- **The problem**
Nothing but an exact repeat of the data, with pictures removed, belongs in the answer.
Start of Exercise data
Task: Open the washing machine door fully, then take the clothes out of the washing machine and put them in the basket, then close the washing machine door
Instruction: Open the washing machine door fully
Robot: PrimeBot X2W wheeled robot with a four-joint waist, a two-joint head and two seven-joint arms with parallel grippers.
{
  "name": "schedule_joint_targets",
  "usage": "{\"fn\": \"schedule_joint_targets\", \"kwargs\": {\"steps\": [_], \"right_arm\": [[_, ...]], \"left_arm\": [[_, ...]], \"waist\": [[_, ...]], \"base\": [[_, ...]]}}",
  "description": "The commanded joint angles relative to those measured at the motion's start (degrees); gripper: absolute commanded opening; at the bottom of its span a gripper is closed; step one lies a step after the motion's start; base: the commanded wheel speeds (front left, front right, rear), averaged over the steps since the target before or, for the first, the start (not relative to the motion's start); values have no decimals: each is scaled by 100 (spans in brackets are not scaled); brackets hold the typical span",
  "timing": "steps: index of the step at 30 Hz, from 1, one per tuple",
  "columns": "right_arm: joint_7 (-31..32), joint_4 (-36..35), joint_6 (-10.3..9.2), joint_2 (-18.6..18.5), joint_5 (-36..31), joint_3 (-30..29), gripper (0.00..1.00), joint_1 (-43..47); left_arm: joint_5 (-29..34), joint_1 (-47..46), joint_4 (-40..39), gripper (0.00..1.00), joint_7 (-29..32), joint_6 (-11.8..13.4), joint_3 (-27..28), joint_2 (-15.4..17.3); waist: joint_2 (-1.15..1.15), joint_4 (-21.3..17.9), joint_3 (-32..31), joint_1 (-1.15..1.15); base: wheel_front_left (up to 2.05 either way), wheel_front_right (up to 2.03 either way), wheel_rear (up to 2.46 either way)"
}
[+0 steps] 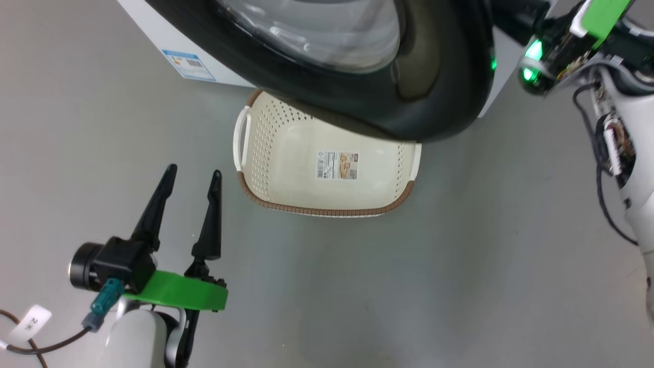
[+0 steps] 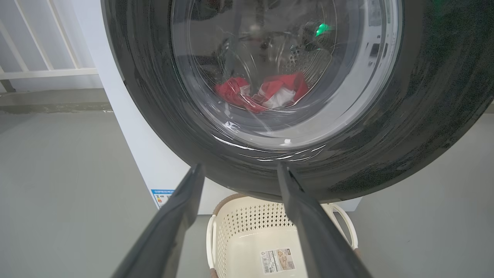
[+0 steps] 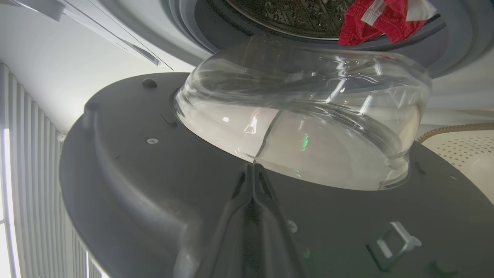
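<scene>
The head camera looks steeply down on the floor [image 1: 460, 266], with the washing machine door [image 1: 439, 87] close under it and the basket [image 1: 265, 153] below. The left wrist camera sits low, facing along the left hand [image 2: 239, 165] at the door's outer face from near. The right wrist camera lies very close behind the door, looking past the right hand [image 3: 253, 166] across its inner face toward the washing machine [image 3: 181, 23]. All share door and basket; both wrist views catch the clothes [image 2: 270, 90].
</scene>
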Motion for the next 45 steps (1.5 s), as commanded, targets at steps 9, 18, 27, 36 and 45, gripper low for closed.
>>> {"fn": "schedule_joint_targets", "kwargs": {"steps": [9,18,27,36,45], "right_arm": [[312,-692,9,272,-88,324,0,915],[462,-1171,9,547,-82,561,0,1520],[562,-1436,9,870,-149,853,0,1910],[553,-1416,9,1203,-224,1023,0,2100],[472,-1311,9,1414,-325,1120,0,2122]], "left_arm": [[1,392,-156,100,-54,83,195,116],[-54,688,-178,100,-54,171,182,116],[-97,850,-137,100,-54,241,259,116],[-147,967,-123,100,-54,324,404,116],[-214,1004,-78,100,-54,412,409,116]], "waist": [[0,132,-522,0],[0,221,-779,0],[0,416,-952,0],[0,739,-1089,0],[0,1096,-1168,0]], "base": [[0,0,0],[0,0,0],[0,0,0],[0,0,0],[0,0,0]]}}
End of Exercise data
- **Reply**
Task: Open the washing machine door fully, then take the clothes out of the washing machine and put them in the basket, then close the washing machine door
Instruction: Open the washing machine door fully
Robot: PrimeBot X2W wheeled robot with a four-joint waist, a two-joint head and two seven-joint arms with parallel grippers.
{
  "name": "schedule_joint_targets",
  "usage": "{\"fn\": \"schedule_joint_targets\", \"kwargs\": {\"steps\": [_], \"right_arm\": [[_, ...]], \"left_arm\": [[_, ...]], \"waist\": [[_, ...]], \"base\": [[_, ...]]}}",
  "description": "The commanded joint angles relative to those measured at the motion's start (degrees); gripper: absolute commanded opening; at the bottom of its span a gripper is closed; step one lies a step after the motion's start; base: the commanded wheel speeds (front left, front right, rear), averaged over the steps since the target before or, for the first, the start (not relative to the motion's start); values have no decimals: each is scaled by 100 (spans in brackets are not scaled); brackets hold the typical span",
  "timing": "steps: index of the step at 30 Hz, from 1, one per tuple",
  "columns": "right_arm: joint_7 (-31..32), joint_4 (-36..35), joint_6 (-10.3..9.2), joint_2 (-18.6..18.5), joint_5 (-36..31), joint_3 (-30..29), gripper (0.00..1.00), joint_1 (-43..47); left_arm: joint_5 (-29..34), joint_1 (-47..46), joint_4 (-40..39), gripper (0.00..1.00), joint_7 (-29..32), joint_6 (-11.8..13.4), joint_3 (-27..28), joint_2 (-15.4..17.3); waist: joint_2 (-1.15..1.15), joint_4 (-21.3..17.9), joint_3 (-32..31), joint_1 (-1.15..1.15); base: wheel_front_left (up to 2.05 either way), wheel_front_right (up to 2.03 either way), wheel_rear (up to 2.46 either way)"
}
[+0 steps] 
[+0 steps] 
[+0 steps] 
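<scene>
The head camera looks steeply down on the floor [image 1: 460, 266], with the washing machine door [image 1: 439, 87] close under it and the basket [image 1: 265, 153] below. The left wrist camera sits low, facing along the left hand [image 2: 239, 165] at the door's outer face from near. The right wrist camera lies very close behind the door, looking past the right hand [image 3: 253, 166] across its inner face toward the washing machine [image 3: 181, 23]. All share door and basket; both wrist views catch the clothes [image 2: 270, 90].
</scene>
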Motion for the next 45 steps (1.5 s), as commanded, targets at steps 9, 18, 27, 36 and 45, gripper low for closed.
>>> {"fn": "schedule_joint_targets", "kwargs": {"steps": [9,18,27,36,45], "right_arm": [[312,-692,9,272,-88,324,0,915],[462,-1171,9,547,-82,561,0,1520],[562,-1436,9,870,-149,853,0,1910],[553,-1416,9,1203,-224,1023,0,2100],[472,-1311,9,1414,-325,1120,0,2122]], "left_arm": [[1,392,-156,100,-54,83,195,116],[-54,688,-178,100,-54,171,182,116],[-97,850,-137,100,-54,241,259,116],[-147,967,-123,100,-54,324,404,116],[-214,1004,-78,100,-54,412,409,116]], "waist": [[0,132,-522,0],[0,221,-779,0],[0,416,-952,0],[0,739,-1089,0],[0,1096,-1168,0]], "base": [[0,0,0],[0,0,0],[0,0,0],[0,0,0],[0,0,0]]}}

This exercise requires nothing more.